Extracted data entries:
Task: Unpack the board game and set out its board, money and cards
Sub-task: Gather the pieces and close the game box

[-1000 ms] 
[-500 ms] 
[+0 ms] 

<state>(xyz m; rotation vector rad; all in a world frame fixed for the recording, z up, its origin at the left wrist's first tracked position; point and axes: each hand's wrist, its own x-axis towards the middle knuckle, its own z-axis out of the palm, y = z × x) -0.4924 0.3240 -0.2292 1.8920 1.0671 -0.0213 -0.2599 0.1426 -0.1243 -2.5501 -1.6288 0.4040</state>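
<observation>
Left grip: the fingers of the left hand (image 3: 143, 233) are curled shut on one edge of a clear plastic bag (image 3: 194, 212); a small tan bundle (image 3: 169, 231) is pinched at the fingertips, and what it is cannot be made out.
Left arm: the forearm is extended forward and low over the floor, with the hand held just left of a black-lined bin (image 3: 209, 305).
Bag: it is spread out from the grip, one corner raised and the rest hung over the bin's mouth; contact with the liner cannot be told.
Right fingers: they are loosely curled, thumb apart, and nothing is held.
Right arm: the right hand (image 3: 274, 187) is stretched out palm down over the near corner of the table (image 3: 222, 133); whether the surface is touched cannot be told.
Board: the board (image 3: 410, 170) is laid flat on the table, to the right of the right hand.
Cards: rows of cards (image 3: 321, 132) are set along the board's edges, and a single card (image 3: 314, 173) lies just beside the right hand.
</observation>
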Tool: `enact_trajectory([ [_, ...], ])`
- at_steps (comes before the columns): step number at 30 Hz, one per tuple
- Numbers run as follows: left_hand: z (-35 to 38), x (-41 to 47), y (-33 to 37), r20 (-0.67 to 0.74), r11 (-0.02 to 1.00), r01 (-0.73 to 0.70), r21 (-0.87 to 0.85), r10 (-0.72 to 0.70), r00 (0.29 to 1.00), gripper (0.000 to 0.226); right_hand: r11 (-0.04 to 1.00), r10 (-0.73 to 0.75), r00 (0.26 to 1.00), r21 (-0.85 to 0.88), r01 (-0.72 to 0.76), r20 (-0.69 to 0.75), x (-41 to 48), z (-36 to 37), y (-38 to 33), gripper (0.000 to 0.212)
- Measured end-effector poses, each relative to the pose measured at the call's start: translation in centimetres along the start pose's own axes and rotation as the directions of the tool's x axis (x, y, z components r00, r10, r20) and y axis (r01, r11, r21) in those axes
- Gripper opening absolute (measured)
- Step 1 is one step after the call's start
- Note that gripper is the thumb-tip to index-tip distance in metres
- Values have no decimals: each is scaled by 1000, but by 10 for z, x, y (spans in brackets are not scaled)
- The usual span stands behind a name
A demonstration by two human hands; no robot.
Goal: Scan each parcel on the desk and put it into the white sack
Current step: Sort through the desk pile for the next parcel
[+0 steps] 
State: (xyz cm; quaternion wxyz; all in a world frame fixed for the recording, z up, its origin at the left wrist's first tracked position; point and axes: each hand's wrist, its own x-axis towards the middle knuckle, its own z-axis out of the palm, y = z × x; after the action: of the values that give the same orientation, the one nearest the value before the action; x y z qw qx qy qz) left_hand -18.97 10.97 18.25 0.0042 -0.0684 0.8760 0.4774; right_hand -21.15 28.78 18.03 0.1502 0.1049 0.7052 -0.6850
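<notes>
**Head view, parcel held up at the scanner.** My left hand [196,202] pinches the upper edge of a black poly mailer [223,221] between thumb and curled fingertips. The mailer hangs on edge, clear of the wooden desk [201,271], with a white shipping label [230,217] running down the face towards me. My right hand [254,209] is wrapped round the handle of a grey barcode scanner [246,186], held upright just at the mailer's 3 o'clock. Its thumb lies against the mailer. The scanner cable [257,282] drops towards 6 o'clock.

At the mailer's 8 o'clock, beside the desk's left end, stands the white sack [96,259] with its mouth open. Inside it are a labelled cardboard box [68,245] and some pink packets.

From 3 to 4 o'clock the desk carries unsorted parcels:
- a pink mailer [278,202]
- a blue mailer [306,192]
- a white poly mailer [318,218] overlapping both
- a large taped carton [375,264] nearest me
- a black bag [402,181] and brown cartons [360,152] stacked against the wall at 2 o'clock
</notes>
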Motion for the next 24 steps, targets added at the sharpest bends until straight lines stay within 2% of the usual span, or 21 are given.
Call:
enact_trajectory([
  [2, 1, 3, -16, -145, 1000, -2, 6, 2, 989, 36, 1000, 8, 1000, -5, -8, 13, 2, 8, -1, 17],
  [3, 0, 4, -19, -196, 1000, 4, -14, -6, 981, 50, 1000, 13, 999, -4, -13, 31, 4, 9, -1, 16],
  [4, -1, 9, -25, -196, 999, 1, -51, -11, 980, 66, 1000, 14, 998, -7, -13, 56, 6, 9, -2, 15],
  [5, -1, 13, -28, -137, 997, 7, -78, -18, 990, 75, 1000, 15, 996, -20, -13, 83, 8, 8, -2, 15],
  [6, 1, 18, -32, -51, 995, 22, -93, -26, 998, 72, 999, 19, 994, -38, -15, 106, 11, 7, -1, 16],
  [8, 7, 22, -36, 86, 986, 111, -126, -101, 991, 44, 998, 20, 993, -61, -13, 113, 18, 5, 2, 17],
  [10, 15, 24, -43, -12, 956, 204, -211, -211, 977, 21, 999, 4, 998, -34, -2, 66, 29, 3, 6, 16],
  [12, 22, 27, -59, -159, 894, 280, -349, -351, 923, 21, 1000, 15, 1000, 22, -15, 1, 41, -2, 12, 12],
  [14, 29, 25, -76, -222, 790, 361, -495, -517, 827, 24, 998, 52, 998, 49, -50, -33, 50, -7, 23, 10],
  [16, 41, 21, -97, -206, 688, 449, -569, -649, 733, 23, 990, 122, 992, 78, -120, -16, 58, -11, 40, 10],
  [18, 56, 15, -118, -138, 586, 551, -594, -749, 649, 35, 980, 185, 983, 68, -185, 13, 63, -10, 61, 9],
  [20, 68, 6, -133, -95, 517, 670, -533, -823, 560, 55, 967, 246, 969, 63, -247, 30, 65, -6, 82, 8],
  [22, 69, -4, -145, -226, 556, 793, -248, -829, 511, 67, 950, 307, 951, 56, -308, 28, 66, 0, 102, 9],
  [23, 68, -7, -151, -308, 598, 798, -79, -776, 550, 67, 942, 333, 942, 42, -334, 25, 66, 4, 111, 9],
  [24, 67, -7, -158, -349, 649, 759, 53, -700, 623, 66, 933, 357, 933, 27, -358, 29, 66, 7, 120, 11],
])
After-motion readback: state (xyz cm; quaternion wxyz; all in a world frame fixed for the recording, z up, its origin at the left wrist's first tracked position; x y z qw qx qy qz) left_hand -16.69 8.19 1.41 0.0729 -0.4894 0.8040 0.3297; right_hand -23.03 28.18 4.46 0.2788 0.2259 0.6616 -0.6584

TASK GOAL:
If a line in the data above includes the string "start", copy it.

RESPONSE AREA:
- Measured end-effector poses, each relative to the pose measured at the call's start: translation in centimetres along the start pose's own axes and rotation as the directions of the tool's x axis (x, y, z components r00, r10, r20) and y axis (r01, r11, r21) in those axes
- Step 1 is one step after the call's start

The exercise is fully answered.